Problem to solve | Your answer must be the full listing below, repeated exactly.

Data section |
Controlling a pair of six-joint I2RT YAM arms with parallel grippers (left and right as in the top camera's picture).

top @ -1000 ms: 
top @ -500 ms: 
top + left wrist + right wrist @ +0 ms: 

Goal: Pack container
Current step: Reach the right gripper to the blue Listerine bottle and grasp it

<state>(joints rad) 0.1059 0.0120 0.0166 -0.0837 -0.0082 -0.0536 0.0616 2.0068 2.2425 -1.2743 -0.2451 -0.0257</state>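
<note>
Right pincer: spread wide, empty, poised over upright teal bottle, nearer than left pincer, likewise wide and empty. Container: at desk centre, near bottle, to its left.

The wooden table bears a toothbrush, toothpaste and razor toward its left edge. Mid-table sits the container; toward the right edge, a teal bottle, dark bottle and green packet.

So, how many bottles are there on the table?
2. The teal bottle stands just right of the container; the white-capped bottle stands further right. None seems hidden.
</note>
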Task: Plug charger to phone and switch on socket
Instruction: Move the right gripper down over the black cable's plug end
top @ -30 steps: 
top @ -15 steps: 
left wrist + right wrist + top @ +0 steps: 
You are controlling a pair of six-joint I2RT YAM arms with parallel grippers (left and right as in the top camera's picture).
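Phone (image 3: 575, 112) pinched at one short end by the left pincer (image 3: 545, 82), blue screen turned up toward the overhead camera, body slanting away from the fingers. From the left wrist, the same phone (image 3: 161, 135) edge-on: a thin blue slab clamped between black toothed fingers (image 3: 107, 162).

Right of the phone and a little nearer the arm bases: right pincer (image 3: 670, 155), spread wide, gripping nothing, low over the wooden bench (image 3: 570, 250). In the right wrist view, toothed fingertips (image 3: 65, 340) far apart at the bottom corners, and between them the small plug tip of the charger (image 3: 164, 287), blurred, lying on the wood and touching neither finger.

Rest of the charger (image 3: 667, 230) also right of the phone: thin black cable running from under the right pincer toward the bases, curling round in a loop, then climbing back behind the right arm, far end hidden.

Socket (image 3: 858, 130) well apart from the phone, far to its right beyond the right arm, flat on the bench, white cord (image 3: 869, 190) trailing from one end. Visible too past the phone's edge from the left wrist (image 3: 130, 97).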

Reply |
Controlling a pair of six-joint I2RT YAM arms with parallel grippers (left and right as in the top camera's picture).

top @ -1000 ms: 
top @ -500 ms: 
top + left wrist + right wrist @ +0 ms: 

Goal: Pack container
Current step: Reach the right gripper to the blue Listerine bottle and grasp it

<state>(joints rad) 0.1059 0.0120 0.0166 -0.0837 -0.0082 -0.0536 0.0616 2.0068 2.2425 -1.2743 -0.2451 -0.0257</state>
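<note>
Right pincer: spread wide, empty, poised over upright teal bottle, nearer than left pincer, likewise wide and empty. Container: at desk centre, near bottle, to its left.

The wooden table bears a toothbrush, toothpaste and razor toward its left edge. Mid-table sits the container; toward the right edge, a teal bottle, dark bottle and green packet.

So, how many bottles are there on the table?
2. The teal bottle stands just right of the container; the white-capped bottle stands further right. None seems hidden.
</note>
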Task: Plug charger to phone and switch on socket
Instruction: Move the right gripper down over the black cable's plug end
top @ -30 steps: 
top @ -15 steps: 
left wrist + right wrist + top @ +0 steps: 
You are controlling a pair of six-joint I2RT YAM arms with parallel grippers (left and right as in the top camera's picture).
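Phone (image 3: 575, 112) pinched at one short end by the left pincer (image 3: 545, 82), blue screen turned up toward the overhead camera, body slanting away from the fingers. From the left wrist, the same phone (image 3: 161, 135) edge-on: a thin blue slab clamped between black toothed fingers (image 3: 107, 162).

Right of the phone and a little nearer the arm bases: right pincer (image 3: 670, 155), spread wide, gripping nothing, low over the wooden bench (image 3: 570, 250). In the right wrist view, toothed fingertips (image 3: 65, 340) far apart at the bottom corners, and between them the small plug tip of the charger (image 3: 164, 287), blurred, lying on the wood and touching neither finger.

Rest of the charger (image 3: 667, 230) also right of the phone: thin black cable running from under the right pincer toward the bases, curling round in a loop, then climbing back behind the right arm, far end hidden.

Socket (image 3: 858, 130) well apart from the phone, far to its right beyond the right arm, flat on the bench, white cord (image 3: 869, 190) trailing from one end. Visible too past the phone's edge from the left wrist (image 3: 130, 97).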

The response to this exercise is now finished.